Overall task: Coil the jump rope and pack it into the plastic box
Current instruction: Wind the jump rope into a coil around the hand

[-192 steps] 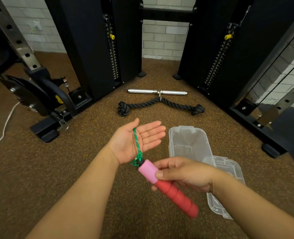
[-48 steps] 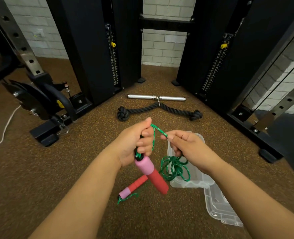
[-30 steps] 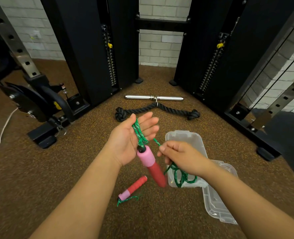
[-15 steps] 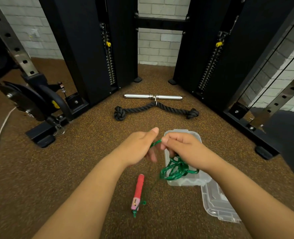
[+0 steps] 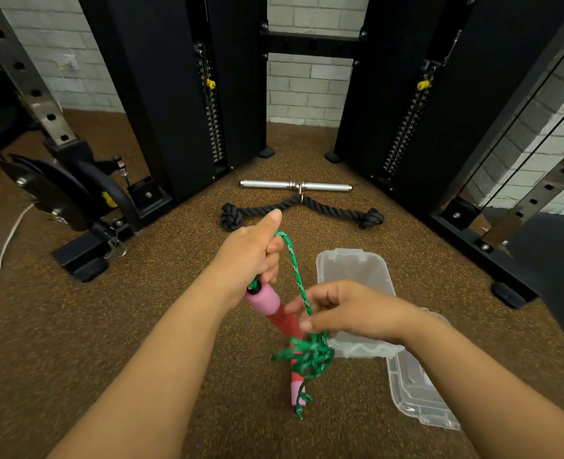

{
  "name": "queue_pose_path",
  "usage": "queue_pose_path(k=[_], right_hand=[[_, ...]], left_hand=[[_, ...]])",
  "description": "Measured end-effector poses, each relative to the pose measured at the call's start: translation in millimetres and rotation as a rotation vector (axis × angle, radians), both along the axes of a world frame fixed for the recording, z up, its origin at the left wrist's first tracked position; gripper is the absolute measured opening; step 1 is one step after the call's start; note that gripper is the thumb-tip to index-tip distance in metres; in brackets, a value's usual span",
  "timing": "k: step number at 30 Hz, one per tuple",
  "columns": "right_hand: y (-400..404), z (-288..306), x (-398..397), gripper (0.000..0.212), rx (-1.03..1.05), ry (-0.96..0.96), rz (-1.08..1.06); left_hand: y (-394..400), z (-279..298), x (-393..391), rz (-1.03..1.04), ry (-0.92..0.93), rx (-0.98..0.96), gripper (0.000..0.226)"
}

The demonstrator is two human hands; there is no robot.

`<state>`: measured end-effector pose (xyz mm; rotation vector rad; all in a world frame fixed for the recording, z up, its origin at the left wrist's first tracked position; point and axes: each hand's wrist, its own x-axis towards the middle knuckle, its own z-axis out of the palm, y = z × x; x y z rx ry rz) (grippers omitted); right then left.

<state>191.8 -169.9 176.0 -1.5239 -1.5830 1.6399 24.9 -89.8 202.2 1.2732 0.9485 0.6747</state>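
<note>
My left hand (image 5: 254,256) is shut around coils of the green jump rope (image 5: 295,273), with one pink-and-red handle (image 5: 274,313) hanging below the fist. A strand runs from the fist down to my right hand (image 5: 347,309), which pinches it; a loose green bundle (image 5: 310,356) dangles beneath. The second handle (image 5: 296,389) lies on the floor under that bundle. The clear plastic box (image 5: 353,270) stands open on the floor just behind my right hand, partly hidden by it.
The box's clear lid (image 5: 416,392) lies on the floor at the right. Farther back lie a black knotted rope attachment (image 5: 327,208) and a chrome bar (image 5: 295,185). Black machine columns and frame feet flank both sides; a white cord (image 5: 2,253) runs at left.
My left hand has risen and turned, with the first handle visible under it again. My right hand dropped and drew a strand down. The floor handle slid right, under the bundle.
</note>
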Motion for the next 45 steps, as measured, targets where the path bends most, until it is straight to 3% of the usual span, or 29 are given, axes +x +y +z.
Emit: queue_pose_path(k=[1,7,11,15,23,24,27,29,32,35,38,42,45], right_hand=[[0,-3,-1,0.013,0.008,-0.046,0.009],[-2,-1,13,0.033,-0.017,-0.262,0.026],[0,-5,18,0.025,0.093,-0.433,-0.238],[1,-3,30,0.002,0.124,-0.208,-0.495],[0,-15,52,0.015,-0.075,0.164,-0.539],[0,-19,54,0.016,-0.052,0.077,-0.518],[-1,-32,59,0.018,0.113,-0.692,-0.285],[-3,-38,56,0.029,0.139,-1.005,-0.130],[0,-33,47,0.053,0.188,-0.841,-0.141],[4,-15,24,0.051,0.287,-0.370,-0.264],[5,-3,-2,0.047,0.268,0.044,-0.200],[5,-2,-13,0.012,0.269,0.078,-0.122],[5,-1,-2,0.018,0.253,0.046,-0.180]], left_hand=[[0,0,0,0.002,-0.006,-0.008,0.054],[5,-2,-6,0.124,-0.056,-0.064,0.057],[9,-5,-11,0.158,-0.017,-0.040,0.059],[11,-5,-13,0.187,-0.056,-0.090,0.057],[12,-3,-15,0.314,-0.209,-0.246,0.053],[13,-3,-16,0.334,-0.231,-0.257,0.052],[13,-3,-17,0.383,-0.290,-0.312,0.050],[12,-4,-17,0.367,-0.282,-0.326,0.050],[7,-3,-12,0.196,-0.214,-0.318,0.048],[-2,-2,-5,-0.043,-0.119,-0.312,0.046],[-8,-3,2,-0.184,-0.066,-0.301,0.048],[-8,-1,2,-0.260,-0.097,-0.410,0.061],[-5,-1,-2,-0.277,-0.131,-0.448,0.069]])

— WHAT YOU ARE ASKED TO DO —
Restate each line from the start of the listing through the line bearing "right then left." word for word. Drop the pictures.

— FINISHED TASK —
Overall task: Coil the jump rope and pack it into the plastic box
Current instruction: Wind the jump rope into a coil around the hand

[-192 steps] 
[-48 steps] 
[-30 steps] 
[-15 steps] 
[+0 steps] 

{
  "name": "queue_pose_path",
  "usage": "queue_pose_path(k=[_], right_hand=[[_, ...]], left_hand=[[_, ...]])",
  "description": "Measured end-effector poses, each relative to the pose measured at the call's start: translation in millimetres and rotation as a rotation vector (axis × angle, radians), both along the axes of a world frame fixed for the recording, z up, its origin at the left wrist's first tracked position; gripper is the absolute measured opening; step 1 is one step after the call's start; note that gripper is the thumb-tip to index-tip distance in metres; in brackets, a value's usual span",
  "timing": "k: step number at 30 Hz, one per tuple",
  "columns": "right_hand: y (-400..404), z (-288..306), x (-398..397), gripper (0.000..0.212), rx (-1.03..1.05), ry (-0.96..0.96), rz (-1.08..1.06); left_hand: y (-394..400), z (-279..298), x (-393..391), rz (-1.03..1.04), ry (-0.92..0.93), rx (-0.98..0.96), gripper (0.000..0.226)"
}

The demonstrator is two human hands; there is no robot.

`<state>`: measured end-effector pose (xyz mm; rotation vector rad; all in a world frame fixed for the recording, z up, its origin at the left wrist's first tracked position; point and axes: each hand's wrist, its own x-axis towards the middle knuckle, its own z-axis out of the palm, y = z × x; x y z rx ry rz) (grippers omitted); right then left.

There is nothing more to the answer.